One case in which ε is not a symmetric matrix is for magneto-optic materials. For a magneto-optic material in which absorption losses can be neglected, ε is a 3×3 complex Hermitian matrix. In this case the operator ${\displaystyle \nabla \times {\frac {1}{\mu }}\nabla \times -(\omega ^{2}/c^{2})\varepsilon }$ is Hermitian under the conjugated inner product ${\displaystyle (\mathbf {F} ,\mathbf {G} )=\int \mathbf {F} ^{*}\cdot \mathbf {G} \,dV}$ for vector fields ${\displaystyle \mathbf {F} }$ and ${\displaystyle \mathbf {G} }$, and a version of the reciprocity theorem still holds:

${\displaystyle \int \mathbf {J} _{1}^{*}\cdot \mathbf {E} _{2}dV=-\int \mathbf {E} _{1}^{*}\cdot \mathbf {J} _{2}dV}$

where the minus sign comes from the ${\displaystyle i\omega }$ on the right-hand side of the equation above, which makes the operator relating ${\displaystyle \mathbf {J} }$ and ${\displaystyle \mathbf {E} }$ anti-Hermitian.

For lossy magneto-optic materials or for nonlinear media, however, no reciprocity theorem generally holds.

A closely related reciprocity theorem was articulated independently by Y. A. Feld and C. T. Tai in 1992 and is known as Feld-Tai reciprocity or the Feld-Tai lemma. It relates two time-harmonic localized current sources and the resulting magnetic fields:

${\displaystyle \int \mathbf {J} _{1}\cdot \mathbf {H} _{2}dV=\int \mathbf {H} _{1}\cdot \mathbf {J} _{2}dV}$

However, the Feld-Tai lemma is only valid under much more restrictive conditions than Lorentz reciprocity. It generally requires linear media with an isotropic homogeneous impedance, i.e. a constant scalar μ/ε ratio, with the possible exception of regions of perfectly conducting material.
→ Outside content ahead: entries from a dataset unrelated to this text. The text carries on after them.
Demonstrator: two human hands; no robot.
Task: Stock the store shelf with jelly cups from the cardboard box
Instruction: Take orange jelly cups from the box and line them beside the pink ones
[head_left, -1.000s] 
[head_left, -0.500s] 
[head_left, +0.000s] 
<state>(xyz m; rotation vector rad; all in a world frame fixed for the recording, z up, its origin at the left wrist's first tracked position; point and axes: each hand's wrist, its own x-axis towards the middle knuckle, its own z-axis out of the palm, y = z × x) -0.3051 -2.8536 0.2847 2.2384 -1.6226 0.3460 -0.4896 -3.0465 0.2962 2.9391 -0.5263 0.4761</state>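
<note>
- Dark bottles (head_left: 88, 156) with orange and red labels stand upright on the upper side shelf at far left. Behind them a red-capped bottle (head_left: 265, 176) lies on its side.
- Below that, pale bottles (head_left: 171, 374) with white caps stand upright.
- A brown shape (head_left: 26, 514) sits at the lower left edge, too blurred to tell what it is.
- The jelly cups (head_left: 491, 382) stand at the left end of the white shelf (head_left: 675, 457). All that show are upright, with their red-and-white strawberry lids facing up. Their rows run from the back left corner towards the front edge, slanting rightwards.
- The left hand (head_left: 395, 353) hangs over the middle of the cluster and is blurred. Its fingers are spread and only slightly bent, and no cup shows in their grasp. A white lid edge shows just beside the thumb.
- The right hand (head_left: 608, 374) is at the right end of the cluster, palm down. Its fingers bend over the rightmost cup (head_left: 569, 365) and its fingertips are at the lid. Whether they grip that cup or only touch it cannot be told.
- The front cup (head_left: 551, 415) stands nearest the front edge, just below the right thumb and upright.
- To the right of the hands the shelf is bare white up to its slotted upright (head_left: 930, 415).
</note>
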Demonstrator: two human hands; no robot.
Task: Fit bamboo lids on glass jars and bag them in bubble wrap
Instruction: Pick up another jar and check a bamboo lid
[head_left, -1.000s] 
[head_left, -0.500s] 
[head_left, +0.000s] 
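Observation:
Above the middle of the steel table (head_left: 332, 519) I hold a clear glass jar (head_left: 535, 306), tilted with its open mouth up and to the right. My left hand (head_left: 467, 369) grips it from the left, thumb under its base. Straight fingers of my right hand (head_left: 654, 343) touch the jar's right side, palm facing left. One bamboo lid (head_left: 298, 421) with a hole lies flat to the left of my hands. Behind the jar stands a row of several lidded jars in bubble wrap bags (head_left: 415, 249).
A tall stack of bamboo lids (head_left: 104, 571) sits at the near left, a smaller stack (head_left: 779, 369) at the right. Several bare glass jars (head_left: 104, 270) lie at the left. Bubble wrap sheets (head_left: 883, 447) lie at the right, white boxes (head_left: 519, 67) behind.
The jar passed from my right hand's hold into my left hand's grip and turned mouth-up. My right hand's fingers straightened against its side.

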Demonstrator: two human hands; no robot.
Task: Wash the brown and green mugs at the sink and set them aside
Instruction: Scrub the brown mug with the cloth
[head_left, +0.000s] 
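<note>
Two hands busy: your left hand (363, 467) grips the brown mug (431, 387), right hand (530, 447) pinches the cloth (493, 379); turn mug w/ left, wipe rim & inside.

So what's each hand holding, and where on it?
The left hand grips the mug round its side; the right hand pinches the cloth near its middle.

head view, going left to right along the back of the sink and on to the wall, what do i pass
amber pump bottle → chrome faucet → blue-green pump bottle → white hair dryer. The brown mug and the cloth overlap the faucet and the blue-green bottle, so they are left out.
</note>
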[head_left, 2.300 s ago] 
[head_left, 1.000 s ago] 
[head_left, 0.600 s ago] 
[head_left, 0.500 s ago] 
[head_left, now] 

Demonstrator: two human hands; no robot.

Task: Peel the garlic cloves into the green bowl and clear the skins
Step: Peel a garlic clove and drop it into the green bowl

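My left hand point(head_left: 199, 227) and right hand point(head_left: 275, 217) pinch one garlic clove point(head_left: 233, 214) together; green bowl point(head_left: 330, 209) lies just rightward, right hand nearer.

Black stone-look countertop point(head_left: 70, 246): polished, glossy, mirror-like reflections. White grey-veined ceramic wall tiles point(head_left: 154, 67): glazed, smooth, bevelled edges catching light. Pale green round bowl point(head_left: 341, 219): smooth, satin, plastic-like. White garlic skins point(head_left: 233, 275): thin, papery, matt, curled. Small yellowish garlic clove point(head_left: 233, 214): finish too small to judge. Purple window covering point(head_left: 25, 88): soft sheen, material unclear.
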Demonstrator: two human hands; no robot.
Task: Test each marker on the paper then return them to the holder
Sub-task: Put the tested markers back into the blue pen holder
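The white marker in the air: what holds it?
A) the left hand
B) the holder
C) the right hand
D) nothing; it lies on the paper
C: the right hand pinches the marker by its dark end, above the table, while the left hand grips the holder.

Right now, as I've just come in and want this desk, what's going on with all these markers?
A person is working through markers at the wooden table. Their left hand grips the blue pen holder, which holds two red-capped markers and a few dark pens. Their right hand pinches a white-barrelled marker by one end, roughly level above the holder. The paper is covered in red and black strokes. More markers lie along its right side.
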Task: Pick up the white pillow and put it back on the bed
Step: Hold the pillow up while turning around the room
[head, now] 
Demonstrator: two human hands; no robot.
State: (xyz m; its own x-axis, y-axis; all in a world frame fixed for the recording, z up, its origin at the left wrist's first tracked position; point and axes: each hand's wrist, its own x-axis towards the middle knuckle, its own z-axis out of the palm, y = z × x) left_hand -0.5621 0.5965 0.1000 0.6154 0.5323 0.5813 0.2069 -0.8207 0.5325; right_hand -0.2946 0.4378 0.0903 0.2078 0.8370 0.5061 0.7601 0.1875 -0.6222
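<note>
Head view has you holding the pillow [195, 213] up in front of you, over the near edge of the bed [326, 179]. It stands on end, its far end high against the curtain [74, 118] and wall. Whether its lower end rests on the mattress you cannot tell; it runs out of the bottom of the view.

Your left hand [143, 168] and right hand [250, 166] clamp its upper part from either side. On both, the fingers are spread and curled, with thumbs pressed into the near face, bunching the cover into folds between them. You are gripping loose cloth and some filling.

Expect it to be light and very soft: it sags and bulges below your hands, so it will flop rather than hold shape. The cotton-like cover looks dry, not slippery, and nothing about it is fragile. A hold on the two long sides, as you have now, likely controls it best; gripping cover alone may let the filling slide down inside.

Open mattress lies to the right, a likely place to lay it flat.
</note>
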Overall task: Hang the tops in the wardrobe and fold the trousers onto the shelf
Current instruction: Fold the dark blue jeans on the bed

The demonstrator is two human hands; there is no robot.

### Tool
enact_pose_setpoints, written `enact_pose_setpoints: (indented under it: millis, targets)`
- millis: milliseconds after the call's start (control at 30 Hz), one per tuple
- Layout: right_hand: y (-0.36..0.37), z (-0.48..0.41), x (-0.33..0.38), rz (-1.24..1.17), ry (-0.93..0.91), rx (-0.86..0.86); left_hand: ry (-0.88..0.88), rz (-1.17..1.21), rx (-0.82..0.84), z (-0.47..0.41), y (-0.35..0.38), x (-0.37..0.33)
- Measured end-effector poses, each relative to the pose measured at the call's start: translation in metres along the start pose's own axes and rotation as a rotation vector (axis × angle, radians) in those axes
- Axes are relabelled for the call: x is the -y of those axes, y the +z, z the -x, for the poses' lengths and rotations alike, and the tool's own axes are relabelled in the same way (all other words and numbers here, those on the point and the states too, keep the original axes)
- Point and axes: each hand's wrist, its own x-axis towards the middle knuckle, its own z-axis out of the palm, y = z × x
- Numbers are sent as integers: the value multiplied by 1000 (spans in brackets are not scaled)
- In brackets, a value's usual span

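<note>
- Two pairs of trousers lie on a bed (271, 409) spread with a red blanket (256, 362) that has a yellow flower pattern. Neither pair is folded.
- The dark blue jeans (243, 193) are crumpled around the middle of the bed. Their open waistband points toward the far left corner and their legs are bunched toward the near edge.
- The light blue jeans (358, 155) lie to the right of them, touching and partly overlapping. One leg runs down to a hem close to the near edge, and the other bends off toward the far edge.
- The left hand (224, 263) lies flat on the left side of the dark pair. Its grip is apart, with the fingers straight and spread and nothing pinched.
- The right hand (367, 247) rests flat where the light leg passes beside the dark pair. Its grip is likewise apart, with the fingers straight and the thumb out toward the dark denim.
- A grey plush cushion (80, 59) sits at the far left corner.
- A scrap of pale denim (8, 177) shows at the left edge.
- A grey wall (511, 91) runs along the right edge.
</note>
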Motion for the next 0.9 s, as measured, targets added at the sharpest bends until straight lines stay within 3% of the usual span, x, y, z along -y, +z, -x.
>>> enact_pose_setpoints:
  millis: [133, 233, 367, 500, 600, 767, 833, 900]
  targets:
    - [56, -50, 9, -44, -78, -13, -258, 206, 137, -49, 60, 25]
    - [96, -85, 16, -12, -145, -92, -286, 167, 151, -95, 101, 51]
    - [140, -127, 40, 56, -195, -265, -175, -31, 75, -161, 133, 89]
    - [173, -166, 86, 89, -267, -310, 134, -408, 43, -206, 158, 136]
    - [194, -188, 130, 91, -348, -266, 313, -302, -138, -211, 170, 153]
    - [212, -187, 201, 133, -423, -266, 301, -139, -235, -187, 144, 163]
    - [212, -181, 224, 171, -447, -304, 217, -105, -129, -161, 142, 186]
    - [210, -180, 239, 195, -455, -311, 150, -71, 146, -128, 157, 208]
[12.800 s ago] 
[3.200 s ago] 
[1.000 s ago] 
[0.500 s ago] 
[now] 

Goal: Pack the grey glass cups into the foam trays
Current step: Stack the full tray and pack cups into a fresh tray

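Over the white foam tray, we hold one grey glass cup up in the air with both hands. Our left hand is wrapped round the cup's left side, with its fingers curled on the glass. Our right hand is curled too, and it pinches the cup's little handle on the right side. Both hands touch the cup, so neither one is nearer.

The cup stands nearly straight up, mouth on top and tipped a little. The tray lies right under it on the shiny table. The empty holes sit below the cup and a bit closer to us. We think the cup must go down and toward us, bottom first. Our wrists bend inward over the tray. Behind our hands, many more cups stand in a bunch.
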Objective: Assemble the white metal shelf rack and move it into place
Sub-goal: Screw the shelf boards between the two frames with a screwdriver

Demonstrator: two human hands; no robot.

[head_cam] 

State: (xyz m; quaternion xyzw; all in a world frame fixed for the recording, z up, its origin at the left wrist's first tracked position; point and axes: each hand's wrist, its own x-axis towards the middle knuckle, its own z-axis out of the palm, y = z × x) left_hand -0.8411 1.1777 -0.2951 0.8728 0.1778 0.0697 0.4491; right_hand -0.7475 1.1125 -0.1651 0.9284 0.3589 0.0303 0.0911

• L. D. Landau and E. M. Lifshitz, Electrodynamics of Continuous Media (Addison-Wesley: Reading, MA, 1960).
• H. A. Lorentz, "The theorem of Poynting concerning the energy in the electromagnetic field and two general propositions concerning the propagation of light," Amsterdammer Akademie der Wetenschappen 4 p. 176 (1896).
• R. J. Potton, "Reciprocity in optics," Reports on Progress in Physics 67, 717-754 (2004). (A review article on the history of this topic.)
• Ya. N. Feld, "On the quadratic lemma in electrodynamics," Sov. Phys—Dokl. 37, 235-236 (1992).
• C.-T. Tai, "Complementary reciprocity theorems in electromagnetic theory," IEEE Trans. Antennas Prop. 40 (6), 675-681 (1992).